▶ **Exercise brief**
Nothing but the lines from the start of the entries below through the line containing "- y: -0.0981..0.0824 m" should appear in the answer, copied exactly and free of pictures.
=====
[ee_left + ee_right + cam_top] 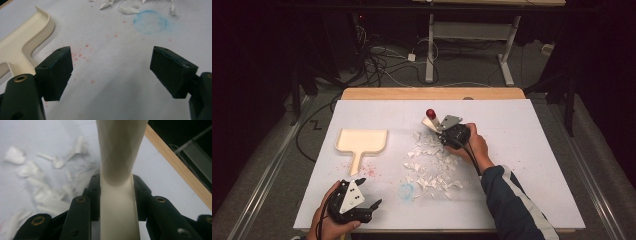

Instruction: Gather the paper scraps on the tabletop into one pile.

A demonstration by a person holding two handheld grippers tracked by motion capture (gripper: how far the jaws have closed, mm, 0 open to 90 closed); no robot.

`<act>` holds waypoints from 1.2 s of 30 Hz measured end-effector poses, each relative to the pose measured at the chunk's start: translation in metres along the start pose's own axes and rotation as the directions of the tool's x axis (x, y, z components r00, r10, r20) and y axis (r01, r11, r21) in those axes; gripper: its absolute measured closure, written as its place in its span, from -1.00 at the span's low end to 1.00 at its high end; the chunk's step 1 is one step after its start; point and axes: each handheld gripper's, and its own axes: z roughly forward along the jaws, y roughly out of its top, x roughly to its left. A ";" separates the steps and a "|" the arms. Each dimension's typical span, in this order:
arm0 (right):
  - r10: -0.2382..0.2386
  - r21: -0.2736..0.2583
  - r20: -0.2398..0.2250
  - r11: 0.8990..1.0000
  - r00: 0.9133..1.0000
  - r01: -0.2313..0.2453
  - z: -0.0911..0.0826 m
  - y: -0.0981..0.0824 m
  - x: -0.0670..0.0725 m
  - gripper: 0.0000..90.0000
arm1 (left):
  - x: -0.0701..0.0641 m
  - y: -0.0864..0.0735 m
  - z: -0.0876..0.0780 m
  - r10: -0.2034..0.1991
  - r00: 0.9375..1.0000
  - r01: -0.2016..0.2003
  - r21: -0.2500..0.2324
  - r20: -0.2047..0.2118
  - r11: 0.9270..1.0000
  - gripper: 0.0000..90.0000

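White table (pixel 532 150), no readable writing; right gripper (pixel 438 126) clamps a cream brush (pixel 432 120) just beyond the paper scraps (pixel 432 167), bristles hidden. Left gripper (pixel 373 206) gapes empty, nearer than the scraps.

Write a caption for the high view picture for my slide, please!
Right gripper holds a cream brush over torn paper scraps; open left gripper waits near the dustpan.
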 end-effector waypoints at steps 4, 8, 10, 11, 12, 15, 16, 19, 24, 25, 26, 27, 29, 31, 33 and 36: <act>-0.017 -0.066 -0.079 0.998 0.997 0.012 -0.018 -0.011 0.009 0.51 | 0.000 0.000 0.000 -0.001 1.000 0.001 0.005 0.001 1.000 -0.61; -0.112 -0.106 -0.140 0.990 0.984 0.098 -0.040 -0.028 0.021 0.51 | -0.002 0.000 0.001 0.004 1.000 -0.004 0.014 0.002 1.000 -0.61; -0.150 -0.130 -0.180 0.983 0.972 0.128 -0.053 -0.034 0.026 0.51 | -0.001 0.000 0.001 0.000 1.000 -0.001 0.010 0.015 1.000 -0.61; -0.160 -0.147 -0.204 0.980 0.966 0.131 -0.060 -0.037 0.028 0.51 | -0.001 0.000 0.002 -0.021 1.000 0.020 0.013 0.023 1.000 -0.61; -0.165 -0.152 -0.222 0.979 0.961 0.133 -0.066 -0.039 0.030 0.51 | 0.000 -0.001 0.002 -0.028 0.999 0.028 0.011 0.022 1.000 -0.61; -0.199 -0.164 -0.230 0.973 0.953 0.163 -0.082 -0.043 0.036 0.52 | 0.001 0.000 0.001 -0.029 0.999 0.029 0.006 0.014 1.000 -0.61; -0.200 -0.164 -0.229 0.973 0.953 0.165 -0.087 -0.044 0.038 0.52 | 0.000 0.000 0.001 -0.036 0.999 0.036 0.011 0.015 0.999 -0.61; -0.193 -0.168 -0.204 0.973 0.960 0.160 -0.097 -0.045 0.038 0.52 | -0.002 0.001 0.001 -0.032 0.999 0.031 0.017 0.013 0.999 -0.61; -0.139 -0.189 -0.153 0.976 0.978 0.109 -0.108 -0.037 0.024 0.52 | -0.001 0.001 0.001 -0.037 0.999 0.037 0.011 0.010 0.999 -0.61; -0.139 -0.189 -0.153 0.976 0.978 0.109 -0.108 -0.037 0.024 0.52 | 0.000 0.001 0.000 -0.035 0.999 0.035 0.001 0.008 0.999 -0.61; -0.130 -0.188 -0.142 0.977 0.981 0.102 -0.108 -0.035 0.020 0.52 | 0.000 0.000 0.000 -0.053 0.999 0.053 0.002 0.014 0.999 -0.61; -0.117 -0.186 -0.126 0.978 0.985 0.093 -0.108 -0.033 0.017 0.52 | 0.001 0.000 0.000 -0.061 0.998 0.061 -0.003 0.015 0.998 -0.61; -0.088 -0.189 -0.105 0.980 0.990 0.067 -0.106 -0.029 0.008 0.52 | 0.003 0.000 0.000 -0.066 0.998 0.066 -0.003 0.014 0.998 -0.61; -0.069 -0.175 -0.078 0.983 0.995 0.054 -0.100 -0.024 0.000 0.52 | 0.003 0.000 0.000 -0.063 0.998 0.063 -0.005 0.011 0.998 -0.61; -0.048 -0.159 -0.060 0.987 0.997 0.038 -0.090 -0.017 -0.010 0.52 | 0.003 0.000 -0.001 -0.065 0.998 0.065 -0.012 0.014 0.998 -0.61; 0.001 -0.132 -0.039 0.991 0.999 -0.006 -0.068 -0.005 -0.021 0.52 | 0.002 0.000 0.001 -0.051 0.998 0.052 -0.005 0.021 0.999 -0.61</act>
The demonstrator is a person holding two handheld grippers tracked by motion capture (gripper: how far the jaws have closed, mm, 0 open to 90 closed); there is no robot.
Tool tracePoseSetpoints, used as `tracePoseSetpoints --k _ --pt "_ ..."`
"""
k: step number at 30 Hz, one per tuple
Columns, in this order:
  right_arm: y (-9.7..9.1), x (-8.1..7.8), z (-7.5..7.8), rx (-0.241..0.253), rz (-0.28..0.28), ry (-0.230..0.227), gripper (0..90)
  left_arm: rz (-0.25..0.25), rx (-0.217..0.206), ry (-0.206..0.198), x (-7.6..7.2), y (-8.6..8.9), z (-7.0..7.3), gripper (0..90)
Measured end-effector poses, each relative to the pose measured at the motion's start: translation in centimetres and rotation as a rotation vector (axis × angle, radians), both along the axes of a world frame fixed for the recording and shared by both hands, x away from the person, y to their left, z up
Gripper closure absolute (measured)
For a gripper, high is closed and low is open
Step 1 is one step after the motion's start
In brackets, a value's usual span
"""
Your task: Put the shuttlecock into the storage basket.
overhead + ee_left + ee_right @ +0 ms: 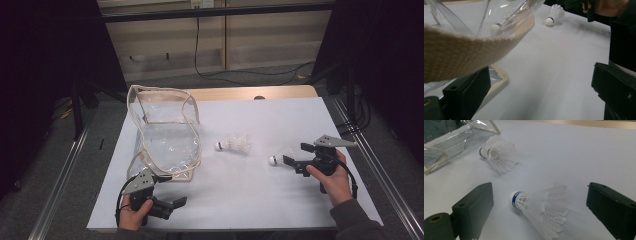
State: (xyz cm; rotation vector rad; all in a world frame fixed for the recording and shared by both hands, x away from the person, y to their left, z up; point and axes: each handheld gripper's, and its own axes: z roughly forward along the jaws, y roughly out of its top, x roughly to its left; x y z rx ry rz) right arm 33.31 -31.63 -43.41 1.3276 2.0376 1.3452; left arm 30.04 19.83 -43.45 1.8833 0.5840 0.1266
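Right gripper point(294, 159) is lined up on the near shuttlecock point(537, 206), jaws spread wide either side and gripping nothing yet. The shuttlecock lies on its side on the white worktop point(280, 200), cork pointing toward the clear pouch point(165, 135), its long axis running across the gap between the jaws. A second shuttlecock point(234, 145) lies farther on, between the near one and the pouch. Left gripper point(175, 204) sits by the pouch's near corner, jaws open and empty, the woven trim point(461, 50) hanging just ahead. The pouch looks empty.
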Motion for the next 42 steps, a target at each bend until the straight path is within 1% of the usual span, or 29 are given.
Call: tracePoseSetpoints --k 15,19,23,27,29,33,37,42 --pt "0.2 -0.1 -0.5 -0.009 -0.002 0.01 6.7 0.0 0.001 -0.001 0.0 0.0 0.0 2.2" --pt "0.4 0.0 -0.7 -0.012 0.013 0.017 4.9 -0.001 0.002 -0.001 0.0 0.0 0.0 2.3" --pt "0.7 0.0 -0.8 -0.026 0.021 0.019 4.9 0.0 0.0 -0.001 0.0 0.0 0.0 2.3" --pt "0.7 0.0 -1.0 -0.03 0.036 0.024 9.4 -0.001 0.001 -0.001 0.0 0.0 0.0 2.3" --pt "0.8 0.0 -1.0 -0.041 0.039 0.03 11.0 0.0 -0.001 0.0 0.0 0.0 0.0 2.3" --pt "0.8 0.0 -1.2 -0.038 0.05 0.042 14.2 0.0 0.0 0.0 0.0 0.0 0.0 2.3" --pt "0.9 0.0 -1.3 -0.033 0.061 0.044 21.9 0.0 0.0 0.0 0.0 0.0 0.0 2.3" --pt "1.0 0.0 -1.4 -0.042 0.076 0.055 26.2 0.0 0.0 0.0 0.0 0.0 0.0 2.4"
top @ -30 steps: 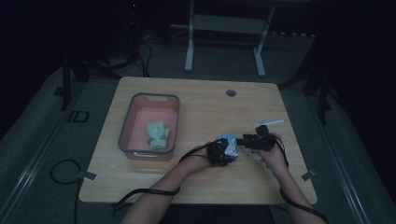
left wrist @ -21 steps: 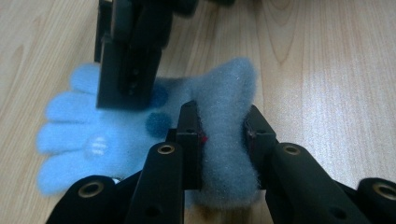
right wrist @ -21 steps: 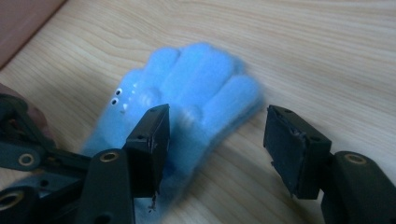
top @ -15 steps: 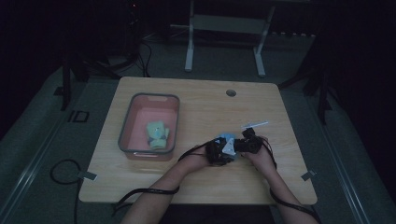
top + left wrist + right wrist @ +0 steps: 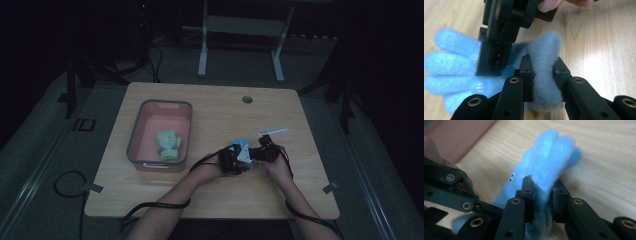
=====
▶ **Answer box**
[ee_left + ee_right + cam_top] 

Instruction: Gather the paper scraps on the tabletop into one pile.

A demonstration by a person holding two handheld grippers tracked by motion capture (gripper: how far the jaws have closed, mm, 0 open to 90 closed); no robot.

`<act>` holds waypoints from 1.2 s of 30 Hz measured end-effector poses, each relative to the pose measured at the chunk's start: translation in metres along the start pose's own axes and rotation as the directions of the tool's x axis (x, y, z components r00, r10, r20) and y axis (r01, r11, r21) in those axes; gripper: its absolute measured closure, written as its place in its span, from -1.00 at the span's low end to 1.00 at its high end; the chunk's step 1 is one step after its start; point and axes: each handheld gripper's, and its own axes: z roughly forward along the jaws, y roughly out of its top, x roughly to its left. A ";" separates the steps and a "|" the arms. Each dimension's typical span, in this order:
arm0 (right):
  - r10: -0.2382..0.2386
  - r21: -0.2736..0.2583
  - r20: -0.2398..0.2250
  - r11: 0.8990..1.0000
  - r00: 0.9133..1.0000
  - r01: -0.2313..0.2453
  - z: -0.0911..0.0826 m
  - y: -0.0981..0.0824 m

Nothing more is required for this exercise.